Siding with the American Association of Retired Persons (AARP), a D.C. federal court judge found the Equal Employment Opportunity Commission’s (EEOC) wellness rules with regard to the Americans with Disabilities Act (ADA) and the Genetic Information Nondiscrimination Act (GINA) were arbitrary and capricious under the Administrative Procedures Act. The agency issued the final rules in March 2016 with the intent of providing greater clarity to employers regarding how the statutes apply to workplace wellness programs. But the AARP challenged the new rules, arguing that they violated antidiscrimination provisions found in both the ADA and GINA by forcing nonparticipating employees to effectively pay a penalty in the form of higher insurance premiums than those who elect to share their disability and genetic information with employers. Granting summary judgment in favor of the AARP, the court expressed concern that vacating the rules would “cause potentially widespread disruption and confusion,” instead remanding the rules to the EEOC for reconsideration without vacating them entirely.

Detailed discussion

With the goal of providing greater clarity to employers about the application of the Americans with Disabilities Act (ADA) and the Genetic Information Nondiscrimination Act (GINA) to workplace wellness programs consistent with the Health Insurance Portability and Accountability Act (HIPAA), the Equal Employment Opportunity Commission (EEOC) published a pair of final rules last year.

HIPAA prevents health plans and insurers from discriminating on the basis of “any health status related factor,” but allows covered entities to offer “premium discounts or rebates” on a plan participant’s copayments or deductibles in return for that individual’s compliance with a wellness program. Employers have struggled with the collection of employee health information, however, as the data often implicates the ADA and/or GINA. Both statutes permit such collection for wellness programs as long as participation by the employee is “voluntary,” an undefined term.

The new rules established that employer wellness programs are “voluntary,” even if ADA- or GINA-protected information is required to be disclosed, provided the program does not impose a penalty for nonparticipation, or an incentive for participating, that is more than 30 percent of an employee’s health insurance premium.

In response, the American Association of Retired Persons (AARP) filed suit, noting that the new rules were a stark departure from the prior EEOC position, which had maintained that employee wellness programs implicating confidential medical information were voluntary only if employers did not condition the receipt of incentives on an employee’s disclosure of ADA- or GINA-protected information.

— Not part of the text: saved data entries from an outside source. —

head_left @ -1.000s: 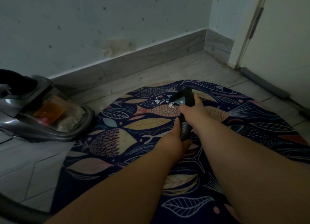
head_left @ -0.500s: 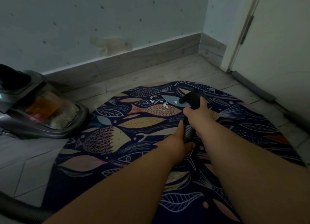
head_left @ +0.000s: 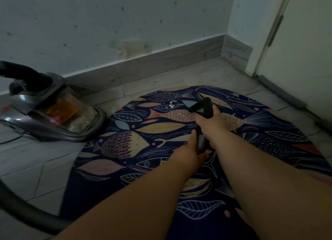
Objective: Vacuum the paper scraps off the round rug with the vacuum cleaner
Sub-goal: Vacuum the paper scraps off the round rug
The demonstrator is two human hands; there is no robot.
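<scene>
A round dark-blue rug (head_left: 161, 149) with fish and leaf patterns lies on the floor. A small cluster of white paper scraps (head_left: 171, 104) sits near its far edge. My right hand (head_left: 209, 124) grips the black vacuum nozzle (head_left: 203, 105), whose tip points left toward the scraps, a short way from them. My left hand (head_left: 187, 150) holds the ribbed grey hose (head_left: 201, 143) just behind the nozzle. The grey canister vacuum cleaner (head_left: 48, 112) stands on the floor left of the rug.
The hose (head_left: 27, 214) curves across the tiled floor at lower left. A wall with a skirting board (head_left: 152, 61) runs behind the rug. A white door (head_left: 305, 50) with a grey draft stopper (head_left: 283, 92) closes off the right side.
The nozzle has shifted slightly right and back from the scraps, and fewer scraps show on the rug than a second ago. Both hands keep their hold.
</scene>
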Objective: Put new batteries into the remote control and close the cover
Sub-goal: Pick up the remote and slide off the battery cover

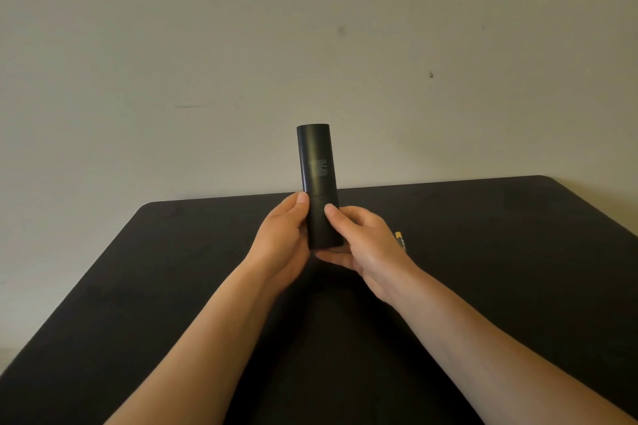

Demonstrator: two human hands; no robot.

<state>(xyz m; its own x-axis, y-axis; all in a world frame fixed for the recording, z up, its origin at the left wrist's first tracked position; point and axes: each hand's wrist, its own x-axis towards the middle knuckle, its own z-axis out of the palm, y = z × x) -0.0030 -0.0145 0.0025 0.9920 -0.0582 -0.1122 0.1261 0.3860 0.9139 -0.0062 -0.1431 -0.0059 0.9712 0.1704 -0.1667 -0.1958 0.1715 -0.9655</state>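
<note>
A black remote control (pixel 316 162) is held upright above the table, its back side with small white print facing me. My left hand (pixel 283 245) grips its lower part from the left, thumb on the back near a seam. My right hand (pixel 362 245) holds the same lower part from the right, thumb resting on the back cover. A battery (pixel 400 241) with a gold end lies on the table just behind my right hand, mostly hidden by it.
The black table (pixel 500 269) has rounded far corners and stands against a plain pale wall (pixel 310 45). Both of my forearms stretch across the table's middle.
</note>
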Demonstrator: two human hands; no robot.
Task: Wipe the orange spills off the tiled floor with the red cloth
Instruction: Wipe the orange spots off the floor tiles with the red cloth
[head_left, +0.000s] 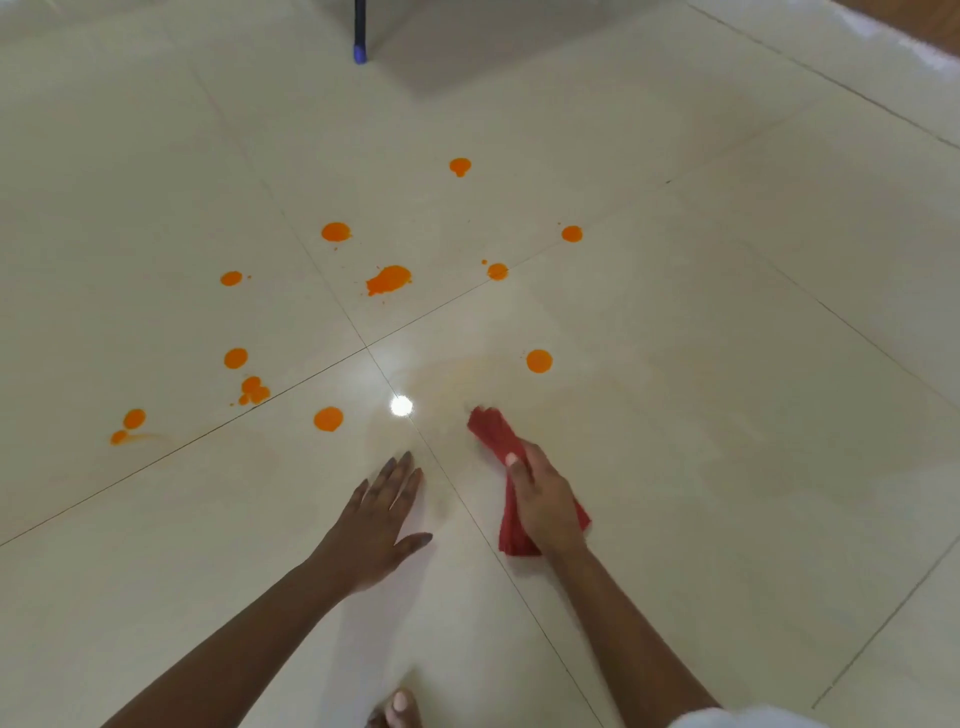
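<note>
Flat on tiled floor (156, 519): left hand (387, 519), fingers spread, nothing held. The red cloth (491, 431), long axis 11-to-5 o'clock, is gripped mid-length by right hand (545, 504). Nearest orange spill (539, 361) is seen at 12 o'clock from that hand, which is judged the nearer.

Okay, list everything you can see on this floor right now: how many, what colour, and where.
orange spills: about eleven patches plus small droplets, orange, scattered ahead and left of the hands
red cloth: one, red, bunched on the floor right of centre
tiled floor: cream, glossy, thin dark grout lines
pole: one, dark with a blue tip, top centre
foot: toes only, bottom edge
left hand: palm down at the floor, fingers straight, left of the cloth
right hand: grips the red cloth
</note>
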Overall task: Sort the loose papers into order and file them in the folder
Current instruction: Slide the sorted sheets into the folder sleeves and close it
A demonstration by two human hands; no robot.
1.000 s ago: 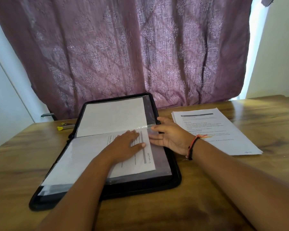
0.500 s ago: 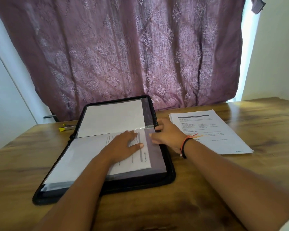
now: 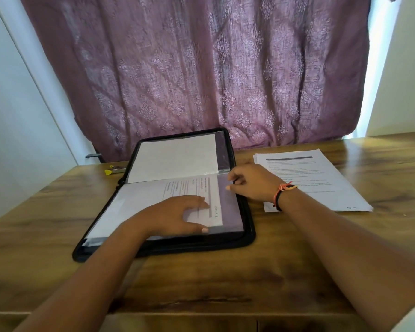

Further, the rules violated the antidiscrimination provisions in both the ADA and GINA by forcing nonparticipating employees to effectively pay a “penalty” in the form of higher insurance premiums than those who elect to share their disability and genetic information with employers, the AARP argued. The 30 percent threshold permits a penalty so substantial as to make an employee’s participation involuntary, the AARP told the court, at an average cost of $1,800 to $5,200 per year.

Applying the two-step analysis found in Chevron U.S.A., Inc. v. Natural Resources Defense Council, Inc., U.S. District Court Judge John D. Bates agreed with the AARP that the EEOC failed to offer a reasoned explanation for the creation of the 30 percent threshold.

The parties agreed that the meaning of “voluntary” as used in the ADA and GINA is ambiguous, but the court declined to defer to the EEOC’s chosen interpretation of the term. Some level of incentives may be permissible under the statutes, but “the agency has not provided a reasoned explanation for its interpretation,” the court said, with “nothing in the administrative record that explains the agency’s conclusion that the 30 percent incentive level is the appropriate measure for voluntariness.”

Using 30 percent to harmonize its rules with HIPAA’s 30 percent incentive cap was not a sufficient reason, Judge Bates found. HIPAA’s cap was adopted “in a different statute based on different considerations and for different reasons,” and the agency “does not appear to have considered the purpose of the ADA vis-à-vis HIPAA here, or the way in which the 30 percent incentive level operates in the context of the ADA.”

Other reasons for the threshold were similarly “deeply flawed,” the court said, with an unclear reference to “current insurance rates” and support on a single comment letter backing the 30 percent level that contained “largely conclusory statements.”

In addition, the EEOC failed to consider factors relevant to its choice of the 30 percent level, Judge Bates said. “Having chosen to define ‘voluntary’ in financial terms—30 percent of the cost of self-only coverage—the agency does not appear to have considered any factors relevant to the financial and economic impact the rule is likely to have on individuals who will be affected by the rule,” he wrote, such as potentially doubling the cost of health insurance for those who refuse to provide protected information.

“At around $1,800 a year, this is the equivalent of several months’ worth of food for the average family, two months of child care in most states, and roughly two months’ rent,” the court said, referencing the many comments filed expressing concern that the 30 percent level “was likely to be far more coercive for employees with lower incomes, and was likely to disproportionately affect people with disabilities specifically, who on average have lower incomes than those without disabilities.”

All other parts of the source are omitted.